Danny did, he studied both pictured under the ample light of all the ghost hunting equipment on the roof. Robin was grinning cheekily, leaning against a huge smirking man in a bat suit. Red was napping nestled between some rafters and a rooftop on the side of a skyscraper. Red was thinner, and paler, his didn't have those same short curls as the Robin.
But the rest… his face and the way Red stood when he was getting into a fight he knew he'd be winning… The most glaring difference, past the coloring and build. Red was a ghost. Danny's heart turned to ice, colder that when he was in ghost form even.
He looked up at the man's warm, open face. Danny said the first words he could think of.
"I'm so sorry." Danny stepped away. "I didn't know, if I did I would have…"
"I know." The man tucked the pictures away again. "He doesn't look like him, huh?"
Danny shook his head dumbfounded. He wasn't sure what to say. This man had really gone so far to find the little brother he'd lost. The young hero remembered a conversation he'd had on that same roof before. Just after Red had found out that he was a ghost. Danny had asked if there was anyone Red wanted to see, anyone who cared about him.
Red had said no, and all the while, this man was looking for him in the Ghost Zone.
"Do you know what happened to make him like this?" The man asked, bringing Danny out of his thoughts again. "Was there anyone nearby when you met him?"
"He doesn't remember." Danny said. "Does he know about you?" The man shook his head and Danny immediately went ghost. "I have to tell him, did you see where he went?"
"Not now!" The man was on his feet. At turned his confused look to the man, Red thought that he was all alone, that no one from his own life cared about him. If Danny kept this from him then what kind of friend was he?
"I tried." The man said. "At that carnival a while ago, our whole family's pretty paranoid and that just made it worse." His smile was sad now and he gestured for Danny to settle down. "He won't believe it without proof.

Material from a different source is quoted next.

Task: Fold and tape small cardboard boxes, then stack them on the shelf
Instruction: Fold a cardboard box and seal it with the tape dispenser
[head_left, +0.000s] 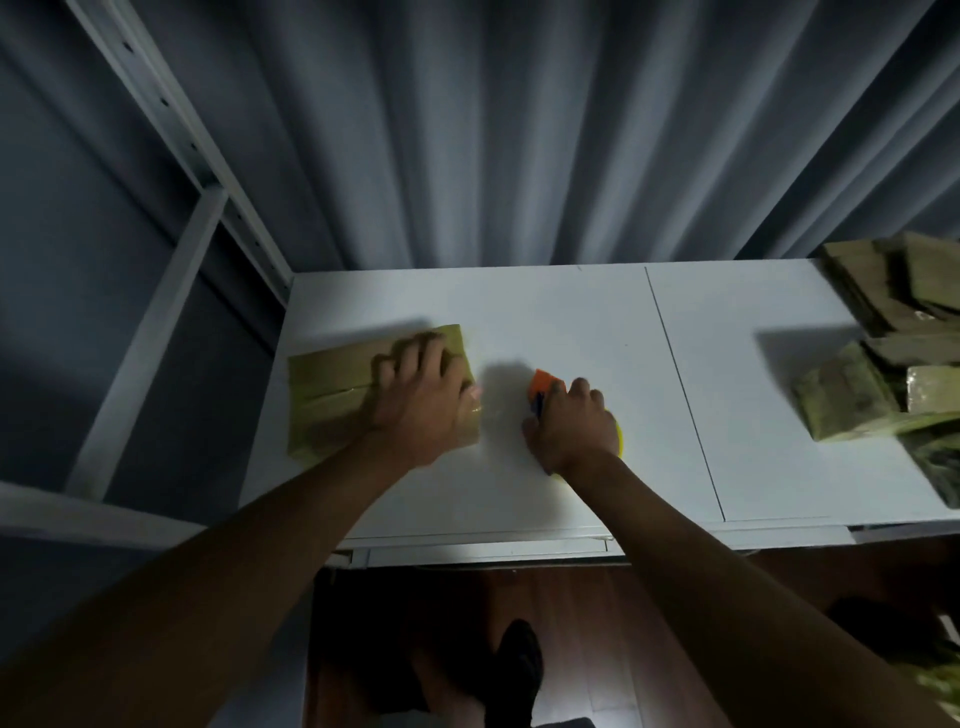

"So what did you come here for then?" Danny asked.
"I wanted to thank you for helping my Little Wing." The man grinned. "I know he can be a bit difficult sometimes. I also wanted you to give him this." He tossed Danny the bag he'd been messing with earlier. It was filled with some sharp bird shaped blades with familiar pale glowing edges and a smaller mask like the one he was wearing. "What you kids are doing is pretty dangerous, he knows how to use those. "These are for you and your friends." He gave Danny a pack of earpieces and a little box. "Communication is important in the field. I don't think he'd take it from me."
"Are you a family of ninjas or something?" Danny looked up from the gadgets only to see that the man was already gone.
Danny went back to bed, but he was still awake when Red, no when Robin came in through the window. His family was looking for him, the man in the bat suit had looked older, maybe a father. Who else, siblings, grandparents? Who else was waiting for the ghost boy to come home? That they wanted him even if he wasn't human anymore. How could they make him believe what his brother had tried to tell him.
Before he had fallen asleep, he came to the only answer that made any sense. To help Red in any meaningful way Danny had to make the ghost remember.